THE THIEF OF THDTH by Lin Carter

1


HAUTLEY QUICKSILVER, who was among the most celebrated and certainly the most distinguished of all the Licensed Legal Criminals and Confidential Agents in the Near Stars, lived with all the luxurious refinements and civilized comforts available to those who have achieved the ultimate peak of their profession.

He had a castle of organic pink quartz on the planetoid Carvel in that asteroid belt known as The Chain of Astarte. It had been designed to his specifications by none other than Smingoth Whibberley, the most noted, controversial, and widely imitated architectural philosopher of the 36th century A.C. There Hautley lived alone with his quaint hobbies, his curious pets, and his truly extraordinary collection of hand weapons culled from 1,376 different planetary cultures.

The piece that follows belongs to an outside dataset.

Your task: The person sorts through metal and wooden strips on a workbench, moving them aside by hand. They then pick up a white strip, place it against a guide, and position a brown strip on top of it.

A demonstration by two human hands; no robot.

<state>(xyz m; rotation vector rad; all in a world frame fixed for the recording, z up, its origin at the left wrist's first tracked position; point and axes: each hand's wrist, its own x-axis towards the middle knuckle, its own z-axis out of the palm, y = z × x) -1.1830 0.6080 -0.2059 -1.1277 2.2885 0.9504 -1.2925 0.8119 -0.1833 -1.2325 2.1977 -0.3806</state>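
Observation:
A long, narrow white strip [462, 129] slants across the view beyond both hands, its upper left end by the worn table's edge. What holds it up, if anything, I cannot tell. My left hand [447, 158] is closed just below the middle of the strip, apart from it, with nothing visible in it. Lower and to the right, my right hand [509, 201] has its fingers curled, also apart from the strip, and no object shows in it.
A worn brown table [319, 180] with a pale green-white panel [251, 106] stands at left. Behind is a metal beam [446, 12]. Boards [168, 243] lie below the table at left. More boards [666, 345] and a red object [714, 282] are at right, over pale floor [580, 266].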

No less than sixteen hundred varieties of weapon were represented in his arsenal—among them devices designed to stab, slice, puncture, detonate, envenom, stun, paralyze, render immobile, implode, decapitate, unlimb, eviscerate or otherwise render hors de combat an unwary opponent With each of these, Quicksilver had made certain he acquired a thorough professional competency upon which depended (and not infrequently) the adroit performance of his occupational duties, if not indeed continuance of life itself.

Quicksilver's castle clung to a sheer crag of dark green coral which rose from a sea of heavy opal smoke. This vaporous ocean entirely mantled the surface of the planetoid and the pinkly alabastrine hue of his castle formed a delicate aesthetic contrast against the melting and changing hues of the heavy vapor, the rough emeraldine coral, and the tea-rose sky, with the sullen disc of Astarte a smouldering ruby on the dim horizon.

This horizon looked to be far more distant than it actually was. Carvel was a terraformed planetoid with a diameter of only forty-nine kilometers. A permanent and artificial magnetic field, generated by certain ingenious devices situated at the core of the worldlet, continuously distorted the gaseous molecules of which the atmosphere was composed, lending the optical effect of a stupendous lens. This created the illusion of vast distances, pleasing to the eye.

The coral peak to which clung the pink quartz buildings was but one among a scattered forest of similar monoliths which rose from the opal sea at irregular intervals over the entire surface of Carvel. Carvel itself was one of several thousand similar worldlets that encircled the otherwise planetless star—a dying red Supergiant with an M1 spectrum, comparable to Antares but somewhat less in magnitude. This chain of tiny planetoids, in which Carvel was but a minor gem, encircled the russet star like a necklace of jewels around the throat of some dusky queen; and among the whirling myriads, Carvel was lost and hidden.

The very nature of Hautley's profession was such that extreme privacy was eminently desirable. And he had many enemies. His versicle upon this topic was pointedly clear:


Hardest of all: to find

One needle in a mountain of its kind.